I had told the JapanBall folks to get me the best seats as possible for all the games, and once again, I was in the area right behind home plate. The Saturday game was close to a sell-out, so it was wall-to-wall people, even given the slightly rainy weather. The home team fans were at least matched by the visiting fans (more on that later), but the home team was quite enthusiastic.

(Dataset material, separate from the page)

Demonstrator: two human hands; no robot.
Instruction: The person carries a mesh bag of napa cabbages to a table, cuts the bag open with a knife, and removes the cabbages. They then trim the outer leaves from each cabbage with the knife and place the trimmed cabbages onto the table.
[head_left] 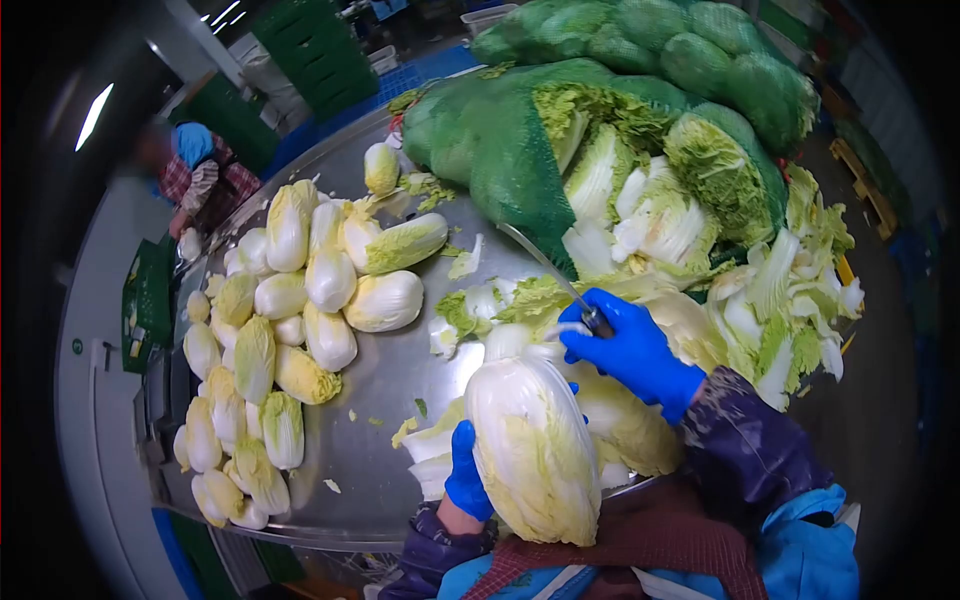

This was personified in a tweener girl sitting near me with her father. She was an almost painful combination of adorable and earnest, who was so clearly living and dying by every pitch that you couldn't help to want things to work out for her (and, as per my standard operating procedure on these trips, I default root for the the home team unless I have a stake in the game, and this is about as far removed from a rooting interest as I think I can get).

Swallows fan
It is her fault I'm a Swallows fan

During the game, there was a promotions event of which I think I got the gist. Some celebrity (I believe him to be a former Hanshin Tigers player, or someone associated with them in some way, as he got a big cheer from the visiting fans) led an event called the "Big Kampai," or something similar. From what I understood, I think it was to set the Guinness Record for the largest toast at one time. So I think I may have participated in a Guinness World Record, so I have that going for me.


The Game:
First pitch, Tigers vs. Swallows
First pitch, Tigers vs. Swallows

This was a tightly contested number throughout. Though the Swallows got some runners in scoring position, for the most part, the first four innings were uneventful pitcher's contests. The visiting Tigers fans got to celebrate first, as a single, wild pitch, and another one-bagger brought home the game's first run in the top of the fifth. Their glee was short-lived, and two doubles in the bottom of the inning plated the equalizer for the Swallows. A walk and back-to-back singles gave the Tigers the lead in the top and the seventh, but in the bottom of the eighth, the Swallows erupted with two home runs, which held in the Swallows 8-5 victory over the visiting yellow-jerseyed masses.

The on-field player of the game ceremonies then commenced, with American Swallow Whitesell getting half the honors. Another of his American teammates made it a more familiar affair, as Whitesell's home run was celebrated with a shaving cream pie to the face during his interview.


The Scorecard:
Tigers vs. Swallows, 06-26-10. Swallows win, 8-5.Tigers vs. Swallows, 06-26-10. Swallows win, 8-5.
Tigers vs. Swallows, 06/26/10. Swallows win, 8-5.

I had been informed before I left for Japan that American-style scorecards were fairly rare in Japan. Given all the complex cheering going on, this is probably easily explainable. At any rate, I equipped myself with a Scoremaster scorebook before leaving home that I brought along with me for the trip so I'd be able to adequately record the games I saw.

Given everything that was going on this day, I think this fairly certainly proves my mettle as a scorer. I was using the Scoremaster book for the first time in my life, I was translating everything as I went before I could record it, I was walled in on both sides by cheering people, and there was a dispirited drizzle going on through the game. If I can score under these conditions, I could score a ballgame anywhere.


The Accommodations:
This was my last day at the Sunlight. Nothing much of note on this front.